A cada dia sei menos sobre gente e não sei mais em que planeta vivo - penso que criei um para mim e nele me refestelo. Batem em mim constantes dúvidas e desconfortos, não importando onde eu esteja, chego a quase me beliscar - já que vivo nesse planeta só meu. Às vezes, tento pisar no endereço alheio e isso só piora a estranheza. Hoje, com a endorfina nas alturas, na fila dos cumprimentos, após uma aula de jiu jitsu, pisei terreno alheio, e fiz algo que já queria fazer há tempos. Questionei, sem melindres, a razão de um colega ora sorrir para mim, ora, não, ora ser amigável, ora não. Fui incisiva, um dentista para cima dele, querendo arrancar dele dois dentes, daqueles baitas que ficam no fundo da boca. Um colega quis saber o que estava acontecendo. Contei. Eu nunca espero defesa, aprendi a viver sem isso, faço eu mesma a minha, sempre. Mas, hoje, eu a tive. Decidiu ele, o meu colega, arrancar os dentes do desinfeliz. Arrancamos juntos. 

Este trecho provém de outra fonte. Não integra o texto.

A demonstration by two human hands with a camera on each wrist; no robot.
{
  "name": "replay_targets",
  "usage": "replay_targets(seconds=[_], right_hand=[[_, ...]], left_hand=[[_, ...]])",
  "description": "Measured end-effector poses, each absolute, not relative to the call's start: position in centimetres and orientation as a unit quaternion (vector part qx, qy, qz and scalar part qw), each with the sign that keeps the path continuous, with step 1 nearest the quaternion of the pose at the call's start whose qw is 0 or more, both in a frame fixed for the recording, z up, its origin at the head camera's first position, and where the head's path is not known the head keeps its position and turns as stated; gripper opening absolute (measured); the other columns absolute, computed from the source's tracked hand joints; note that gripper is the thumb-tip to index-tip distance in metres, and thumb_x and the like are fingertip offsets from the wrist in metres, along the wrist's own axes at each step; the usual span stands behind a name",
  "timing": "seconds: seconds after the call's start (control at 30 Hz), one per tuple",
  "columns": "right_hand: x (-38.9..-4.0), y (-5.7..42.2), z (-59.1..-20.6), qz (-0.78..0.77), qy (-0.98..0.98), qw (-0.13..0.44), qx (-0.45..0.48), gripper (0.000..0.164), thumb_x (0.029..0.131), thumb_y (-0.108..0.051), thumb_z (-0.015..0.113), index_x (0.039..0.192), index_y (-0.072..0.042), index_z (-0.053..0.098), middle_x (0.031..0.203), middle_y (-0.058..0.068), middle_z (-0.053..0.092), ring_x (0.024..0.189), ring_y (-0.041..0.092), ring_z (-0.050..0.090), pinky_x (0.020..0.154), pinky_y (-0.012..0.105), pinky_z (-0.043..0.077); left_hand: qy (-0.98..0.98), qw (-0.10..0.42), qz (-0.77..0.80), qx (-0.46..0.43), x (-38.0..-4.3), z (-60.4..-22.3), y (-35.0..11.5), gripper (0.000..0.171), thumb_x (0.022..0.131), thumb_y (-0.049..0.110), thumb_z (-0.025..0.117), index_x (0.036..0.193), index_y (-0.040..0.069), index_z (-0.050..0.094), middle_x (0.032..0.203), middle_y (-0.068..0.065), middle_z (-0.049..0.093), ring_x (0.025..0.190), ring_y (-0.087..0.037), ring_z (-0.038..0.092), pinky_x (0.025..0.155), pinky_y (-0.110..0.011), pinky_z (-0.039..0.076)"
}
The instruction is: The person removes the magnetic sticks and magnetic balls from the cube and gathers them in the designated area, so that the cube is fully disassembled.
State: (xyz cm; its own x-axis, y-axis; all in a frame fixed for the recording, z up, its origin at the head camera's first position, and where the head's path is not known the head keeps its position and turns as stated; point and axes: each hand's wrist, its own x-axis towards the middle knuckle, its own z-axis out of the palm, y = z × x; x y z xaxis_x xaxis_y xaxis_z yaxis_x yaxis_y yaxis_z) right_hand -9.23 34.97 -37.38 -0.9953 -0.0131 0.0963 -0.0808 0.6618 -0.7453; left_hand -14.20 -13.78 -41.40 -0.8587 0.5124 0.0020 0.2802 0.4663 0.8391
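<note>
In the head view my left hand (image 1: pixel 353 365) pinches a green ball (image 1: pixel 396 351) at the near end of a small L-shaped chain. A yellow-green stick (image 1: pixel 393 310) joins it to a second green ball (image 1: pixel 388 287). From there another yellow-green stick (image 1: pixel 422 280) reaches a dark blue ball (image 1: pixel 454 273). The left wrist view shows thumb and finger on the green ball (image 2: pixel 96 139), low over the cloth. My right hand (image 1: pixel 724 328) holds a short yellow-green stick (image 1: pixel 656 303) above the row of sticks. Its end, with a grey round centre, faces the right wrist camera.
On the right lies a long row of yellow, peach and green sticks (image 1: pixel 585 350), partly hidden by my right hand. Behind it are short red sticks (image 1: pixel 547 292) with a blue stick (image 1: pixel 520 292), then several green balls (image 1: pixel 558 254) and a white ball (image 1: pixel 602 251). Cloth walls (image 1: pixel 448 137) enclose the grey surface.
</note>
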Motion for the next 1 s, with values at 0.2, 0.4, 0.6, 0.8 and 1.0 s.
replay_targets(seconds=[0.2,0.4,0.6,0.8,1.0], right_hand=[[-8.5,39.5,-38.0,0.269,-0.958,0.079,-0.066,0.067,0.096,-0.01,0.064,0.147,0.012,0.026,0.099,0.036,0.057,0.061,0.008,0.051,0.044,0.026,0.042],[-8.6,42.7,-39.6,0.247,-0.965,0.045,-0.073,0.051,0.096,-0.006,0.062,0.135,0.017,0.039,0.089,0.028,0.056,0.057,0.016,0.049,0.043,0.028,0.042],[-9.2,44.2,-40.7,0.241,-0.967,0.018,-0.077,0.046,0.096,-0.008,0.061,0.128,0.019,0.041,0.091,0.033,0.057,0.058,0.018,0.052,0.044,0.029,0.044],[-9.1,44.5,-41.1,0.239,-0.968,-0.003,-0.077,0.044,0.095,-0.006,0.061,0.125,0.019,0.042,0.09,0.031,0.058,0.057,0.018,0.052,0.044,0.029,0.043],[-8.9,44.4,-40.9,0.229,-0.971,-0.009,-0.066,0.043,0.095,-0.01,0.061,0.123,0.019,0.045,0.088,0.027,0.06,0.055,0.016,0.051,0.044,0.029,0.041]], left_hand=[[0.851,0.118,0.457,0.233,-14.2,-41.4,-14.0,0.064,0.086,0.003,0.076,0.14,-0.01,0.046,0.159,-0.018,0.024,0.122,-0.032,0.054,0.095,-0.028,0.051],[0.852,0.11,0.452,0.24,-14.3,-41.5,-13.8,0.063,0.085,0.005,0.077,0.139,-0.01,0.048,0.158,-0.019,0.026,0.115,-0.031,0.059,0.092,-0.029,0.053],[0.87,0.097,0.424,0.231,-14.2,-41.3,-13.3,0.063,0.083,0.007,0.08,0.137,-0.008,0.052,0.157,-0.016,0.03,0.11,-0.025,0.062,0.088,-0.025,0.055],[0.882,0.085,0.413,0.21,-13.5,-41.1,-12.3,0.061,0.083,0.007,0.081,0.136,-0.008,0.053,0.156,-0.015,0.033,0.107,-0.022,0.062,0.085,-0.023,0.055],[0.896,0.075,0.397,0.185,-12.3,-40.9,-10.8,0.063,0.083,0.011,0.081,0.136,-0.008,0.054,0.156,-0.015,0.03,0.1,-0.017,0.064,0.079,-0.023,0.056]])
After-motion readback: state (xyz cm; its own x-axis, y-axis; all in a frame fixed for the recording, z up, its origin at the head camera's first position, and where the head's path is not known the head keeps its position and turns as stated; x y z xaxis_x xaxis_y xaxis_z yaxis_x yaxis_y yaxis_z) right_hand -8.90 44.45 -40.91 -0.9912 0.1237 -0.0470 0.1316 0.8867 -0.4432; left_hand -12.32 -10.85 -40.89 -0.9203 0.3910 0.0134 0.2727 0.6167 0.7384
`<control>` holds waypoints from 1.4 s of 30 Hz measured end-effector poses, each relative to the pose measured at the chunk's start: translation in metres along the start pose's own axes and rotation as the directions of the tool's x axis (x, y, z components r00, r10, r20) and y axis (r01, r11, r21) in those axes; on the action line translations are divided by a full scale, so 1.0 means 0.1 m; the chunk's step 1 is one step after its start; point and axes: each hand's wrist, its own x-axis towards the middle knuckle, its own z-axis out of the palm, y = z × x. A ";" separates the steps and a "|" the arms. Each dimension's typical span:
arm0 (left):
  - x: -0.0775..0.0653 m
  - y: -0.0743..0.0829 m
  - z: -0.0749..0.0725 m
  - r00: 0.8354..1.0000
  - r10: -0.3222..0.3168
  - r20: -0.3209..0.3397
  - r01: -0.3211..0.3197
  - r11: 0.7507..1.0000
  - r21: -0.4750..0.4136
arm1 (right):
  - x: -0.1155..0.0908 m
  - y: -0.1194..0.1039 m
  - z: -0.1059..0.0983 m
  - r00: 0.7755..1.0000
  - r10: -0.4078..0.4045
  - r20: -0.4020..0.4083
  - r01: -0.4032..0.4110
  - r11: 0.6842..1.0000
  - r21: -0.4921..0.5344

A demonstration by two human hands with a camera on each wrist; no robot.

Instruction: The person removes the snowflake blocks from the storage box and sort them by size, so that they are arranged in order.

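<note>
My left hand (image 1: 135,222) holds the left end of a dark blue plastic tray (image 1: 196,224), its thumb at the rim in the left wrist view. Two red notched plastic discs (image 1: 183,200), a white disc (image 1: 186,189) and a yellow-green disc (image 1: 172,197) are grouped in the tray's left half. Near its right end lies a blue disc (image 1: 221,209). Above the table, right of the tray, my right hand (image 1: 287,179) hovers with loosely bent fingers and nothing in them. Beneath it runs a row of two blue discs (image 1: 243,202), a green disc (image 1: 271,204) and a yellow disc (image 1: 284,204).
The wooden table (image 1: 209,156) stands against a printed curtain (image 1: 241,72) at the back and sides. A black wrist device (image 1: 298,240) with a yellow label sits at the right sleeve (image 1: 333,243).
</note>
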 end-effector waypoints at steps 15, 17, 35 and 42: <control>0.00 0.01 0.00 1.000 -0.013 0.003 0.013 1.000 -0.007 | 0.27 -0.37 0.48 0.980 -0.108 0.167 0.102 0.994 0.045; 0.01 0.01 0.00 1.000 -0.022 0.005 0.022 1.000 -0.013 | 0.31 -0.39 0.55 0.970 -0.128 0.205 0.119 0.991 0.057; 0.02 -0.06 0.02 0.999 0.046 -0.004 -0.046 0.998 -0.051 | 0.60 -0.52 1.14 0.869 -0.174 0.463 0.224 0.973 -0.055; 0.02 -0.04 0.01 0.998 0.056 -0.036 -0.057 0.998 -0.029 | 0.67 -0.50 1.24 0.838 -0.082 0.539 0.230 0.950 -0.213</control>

Estou exausta de gente. Estou exausta da empáfia. Transborda em mim o que está faltando nos outros: vontade. As pessoas andam sem vontade, usam-na como a um adorno, ajustável de acordo com o seus humores. Mas, o humor nosso de cada dia pode estar exausto de tanta gente metida à besta. Tudo e todos, menores que grão de areia, a se entenderem magníficos, gigantes em suas omissões ou ironias.

Eu disse que eu gostava de diários? 

Abril, 8 - dia em que Marte alinhou-se à Terra e eu alinhei um camarada.